An Open Letter To Benjamin Netanyahu

By Boris Shusteff

"The demands placed on Israel will not end with the evacuation of the West Bank. After pocketing the territories, the Arabs would go back to demanding East Jerusalem, the "right of return," autonomy (and later independence) for the Arabs of the Galilee and the Negev, and more--demands that would place Israel in even greater danger, and against which Israel would still have to struggle on the world scene to defend itself." ...........

.................Benjamin Netanyahu, A Place Among The Nations

In October or November, 1923 a man came to Riga and gave a talk on [Zionist] activism. The next day Hasmonea invited him to a meeting in their basement and asked him squarely: "What now? You have no right to preach such views and to stir up young people if you don't intend to call them to action. You should either keep quiet or organize a party." This sounded logical, and their guest was the kind of person, unpopular in the Jewish people, who does believe in logic. Later after midnight, the guest and Hasmonea gave each other a solemn pledge to roll up their sleeves and straighten out the Zionist movement.

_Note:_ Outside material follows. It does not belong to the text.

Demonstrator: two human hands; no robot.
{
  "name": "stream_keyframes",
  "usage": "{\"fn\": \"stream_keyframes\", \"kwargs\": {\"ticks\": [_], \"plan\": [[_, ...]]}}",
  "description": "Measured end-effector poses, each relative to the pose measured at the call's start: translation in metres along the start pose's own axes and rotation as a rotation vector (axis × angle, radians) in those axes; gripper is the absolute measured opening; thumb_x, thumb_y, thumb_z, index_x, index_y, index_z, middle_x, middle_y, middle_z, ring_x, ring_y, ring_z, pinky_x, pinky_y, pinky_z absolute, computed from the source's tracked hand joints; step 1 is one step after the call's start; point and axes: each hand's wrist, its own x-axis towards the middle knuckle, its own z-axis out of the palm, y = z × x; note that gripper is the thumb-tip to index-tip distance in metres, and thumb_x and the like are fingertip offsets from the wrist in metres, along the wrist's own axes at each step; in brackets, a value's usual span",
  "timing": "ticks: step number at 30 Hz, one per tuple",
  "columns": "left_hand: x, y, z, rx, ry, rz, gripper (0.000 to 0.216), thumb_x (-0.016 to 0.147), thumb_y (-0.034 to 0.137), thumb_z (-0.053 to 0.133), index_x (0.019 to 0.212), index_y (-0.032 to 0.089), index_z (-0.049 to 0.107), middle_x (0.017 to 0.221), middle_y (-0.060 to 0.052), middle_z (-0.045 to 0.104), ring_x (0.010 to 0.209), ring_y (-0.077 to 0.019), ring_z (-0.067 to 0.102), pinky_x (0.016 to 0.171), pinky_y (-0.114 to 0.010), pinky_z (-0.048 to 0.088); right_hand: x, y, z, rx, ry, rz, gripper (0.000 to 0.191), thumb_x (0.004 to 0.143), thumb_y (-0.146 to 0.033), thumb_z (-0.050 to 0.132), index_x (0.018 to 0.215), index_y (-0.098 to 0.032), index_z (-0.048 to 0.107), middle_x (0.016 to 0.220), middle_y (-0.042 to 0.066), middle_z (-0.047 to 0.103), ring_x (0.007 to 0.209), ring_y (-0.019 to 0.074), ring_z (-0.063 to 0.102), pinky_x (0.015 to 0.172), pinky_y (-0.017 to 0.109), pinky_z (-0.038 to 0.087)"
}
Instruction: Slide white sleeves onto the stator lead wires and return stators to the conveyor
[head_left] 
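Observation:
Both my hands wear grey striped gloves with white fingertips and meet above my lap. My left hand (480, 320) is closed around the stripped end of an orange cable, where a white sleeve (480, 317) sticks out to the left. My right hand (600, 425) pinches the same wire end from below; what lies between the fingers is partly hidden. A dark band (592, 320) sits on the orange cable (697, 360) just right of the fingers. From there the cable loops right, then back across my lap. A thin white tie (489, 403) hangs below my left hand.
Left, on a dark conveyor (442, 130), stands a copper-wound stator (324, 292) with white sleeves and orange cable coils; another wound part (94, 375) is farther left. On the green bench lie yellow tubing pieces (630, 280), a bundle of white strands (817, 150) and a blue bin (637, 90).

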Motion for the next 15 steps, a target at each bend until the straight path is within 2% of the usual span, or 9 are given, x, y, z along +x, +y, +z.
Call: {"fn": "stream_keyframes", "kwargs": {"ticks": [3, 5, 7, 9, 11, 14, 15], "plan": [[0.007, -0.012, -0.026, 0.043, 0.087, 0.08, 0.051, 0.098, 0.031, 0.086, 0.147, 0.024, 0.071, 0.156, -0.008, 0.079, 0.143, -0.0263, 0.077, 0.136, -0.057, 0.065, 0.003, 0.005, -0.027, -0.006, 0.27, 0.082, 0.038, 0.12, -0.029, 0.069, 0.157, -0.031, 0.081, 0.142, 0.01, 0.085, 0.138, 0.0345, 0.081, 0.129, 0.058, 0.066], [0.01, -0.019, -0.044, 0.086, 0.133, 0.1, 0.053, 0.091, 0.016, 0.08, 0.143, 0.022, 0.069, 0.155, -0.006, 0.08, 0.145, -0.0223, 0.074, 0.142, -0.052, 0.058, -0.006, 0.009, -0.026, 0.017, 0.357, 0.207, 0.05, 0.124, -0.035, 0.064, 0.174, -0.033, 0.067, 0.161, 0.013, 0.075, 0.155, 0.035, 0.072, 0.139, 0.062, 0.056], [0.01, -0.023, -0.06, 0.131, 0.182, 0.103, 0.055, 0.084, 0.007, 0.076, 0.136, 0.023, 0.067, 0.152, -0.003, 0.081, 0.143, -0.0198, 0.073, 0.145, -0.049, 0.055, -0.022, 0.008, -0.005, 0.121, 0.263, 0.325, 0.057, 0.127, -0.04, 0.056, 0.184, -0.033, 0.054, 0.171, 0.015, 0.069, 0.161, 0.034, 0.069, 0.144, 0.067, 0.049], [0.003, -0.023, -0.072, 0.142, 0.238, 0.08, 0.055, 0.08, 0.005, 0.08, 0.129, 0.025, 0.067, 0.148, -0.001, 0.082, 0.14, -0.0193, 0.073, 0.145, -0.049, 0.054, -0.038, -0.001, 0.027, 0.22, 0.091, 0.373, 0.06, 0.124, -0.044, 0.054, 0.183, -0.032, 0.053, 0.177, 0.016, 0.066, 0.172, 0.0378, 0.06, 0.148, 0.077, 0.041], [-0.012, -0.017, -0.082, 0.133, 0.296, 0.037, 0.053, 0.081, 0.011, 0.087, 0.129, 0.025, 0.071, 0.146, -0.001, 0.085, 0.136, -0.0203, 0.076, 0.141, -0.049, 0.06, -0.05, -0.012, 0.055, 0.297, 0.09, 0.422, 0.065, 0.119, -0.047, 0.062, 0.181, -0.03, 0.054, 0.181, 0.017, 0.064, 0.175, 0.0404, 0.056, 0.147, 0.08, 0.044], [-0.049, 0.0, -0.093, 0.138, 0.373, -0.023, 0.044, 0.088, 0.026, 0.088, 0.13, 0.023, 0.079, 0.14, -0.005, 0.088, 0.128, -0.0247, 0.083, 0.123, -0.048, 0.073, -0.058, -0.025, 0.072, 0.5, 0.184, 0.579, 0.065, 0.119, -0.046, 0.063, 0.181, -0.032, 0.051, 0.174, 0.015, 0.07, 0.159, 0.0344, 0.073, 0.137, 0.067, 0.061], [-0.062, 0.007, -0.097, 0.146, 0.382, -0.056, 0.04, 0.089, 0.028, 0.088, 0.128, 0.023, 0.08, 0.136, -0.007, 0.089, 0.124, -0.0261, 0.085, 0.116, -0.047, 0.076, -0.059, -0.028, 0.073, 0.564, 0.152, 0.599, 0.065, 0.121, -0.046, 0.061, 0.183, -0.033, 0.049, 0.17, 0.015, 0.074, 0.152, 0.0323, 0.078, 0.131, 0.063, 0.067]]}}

This is how Zeev Jabotinsky described his return to active political life on February 28, 1926 in the article The Hasmonea of Riga following the resignation from the Zionist Executive. After this encounter he renounced his literary dreams for the sake of Zionism and never for a moment let down the hopes of the people which he called to action. He rolled up his sleeves and created the movement without which today there would not be a Jewish state.

I am confident, Mr. Prime Minister, that you are well aware of this story. Zeev Jabotinsky is one of your heroes. He undoubtedly played a leading role in your Zionist upbringing. I recalled this episode because today you are trying on Jabotinskys mantle and we trusted your solemn pledge. It is you who preached Zionist views in A Place Among the Nations. [Editor's Note: Page references in the article refer to this book by Netanyahu.] It is you who stirred up the young and the old. It is you who called them to action. They answered your call. Against all possible and impossible odds they made the miracle happen. They were glued to the TV screens praying for your victory, and no words can describe the mood of celebration that engulfed them afterwards.

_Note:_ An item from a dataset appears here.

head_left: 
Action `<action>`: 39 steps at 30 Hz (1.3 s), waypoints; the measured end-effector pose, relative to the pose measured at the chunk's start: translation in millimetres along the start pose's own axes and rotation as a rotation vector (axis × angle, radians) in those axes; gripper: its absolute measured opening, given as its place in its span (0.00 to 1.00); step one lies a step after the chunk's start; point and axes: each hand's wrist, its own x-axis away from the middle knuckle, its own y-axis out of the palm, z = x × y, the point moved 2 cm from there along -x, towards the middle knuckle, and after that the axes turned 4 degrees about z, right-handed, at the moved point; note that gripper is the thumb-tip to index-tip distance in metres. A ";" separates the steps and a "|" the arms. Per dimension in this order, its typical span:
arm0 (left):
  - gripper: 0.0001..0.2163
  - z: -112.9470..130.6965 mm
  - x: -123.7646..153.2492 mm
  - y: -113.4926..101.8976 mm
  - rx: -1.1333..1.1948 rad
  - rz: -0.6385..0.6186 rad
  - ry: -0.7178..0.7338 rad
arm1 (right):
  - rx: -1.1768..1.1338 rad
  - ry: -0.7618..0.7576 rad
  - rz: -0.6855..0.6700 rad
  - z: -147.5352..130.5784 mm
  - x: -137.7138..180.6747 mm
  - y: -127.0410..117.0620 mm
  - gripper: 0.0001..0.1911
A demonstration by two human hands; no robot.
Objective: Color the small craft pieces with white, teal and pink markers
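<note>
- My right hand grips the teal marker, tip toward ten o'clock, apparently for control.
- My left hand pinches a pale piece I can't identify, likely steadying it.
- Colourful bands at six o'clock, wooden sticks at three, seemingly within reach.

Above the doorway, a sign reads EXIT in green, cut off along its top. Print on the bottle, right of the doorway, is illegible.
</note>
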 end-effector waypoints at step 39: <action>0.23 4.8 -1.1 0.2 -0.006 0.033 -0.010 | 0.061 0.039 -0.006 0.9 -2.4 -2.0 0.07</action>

True, there were voices that cautioned against being euphoric. However, how could we not? You are a disciple of Jabotinsky, we replied. For you, as Jabotinsky explained, in 1933, in Zion and Communism, "Zionism is an ideal, it cannot possibly accommodate another independent and equal aspiration" and in any "clash between the ideal and one of the other views--the ideal is preserved and the view is sacrificed." You are a follower of Jabotinsky, we persuaded the unbelievers. It is your teachers famous--"Zionism is settlement." You yourself wrote, describing the US pressure on Israel in the battle for settlements,

....the real meaning of "freezing the settlements" is ending the Jewish presence in "frozen" areas. So when the United States was demanding a complete freeze on the Jewish presence throughout the territories [it was equivalent] to start the process of returning to the fragile pre-1967 borders.In other words...geographic strangulation. ... Something was irrevocably lost when Israel compromised on a "freeze" of any sort. For the first time, the United States had attempted to dictate to Israel what its vital defense needs were and were not, and the government of Israel had partially acquiesced in this. ...From the point of view of Arab strategists, this was ... a small victory upon which they will seek to build.(315-316)

We were sure that you, who wrote this, would not bend under American pressure. You know what is vital for Israels survival. It is you who said that "if you wish to control territory as minuscule as the West Bank, where the strategic points and the population centers are in close proximity to one another, you have to control it both militarily and politically. If you give up political control, you will ultimately give up military control"(285).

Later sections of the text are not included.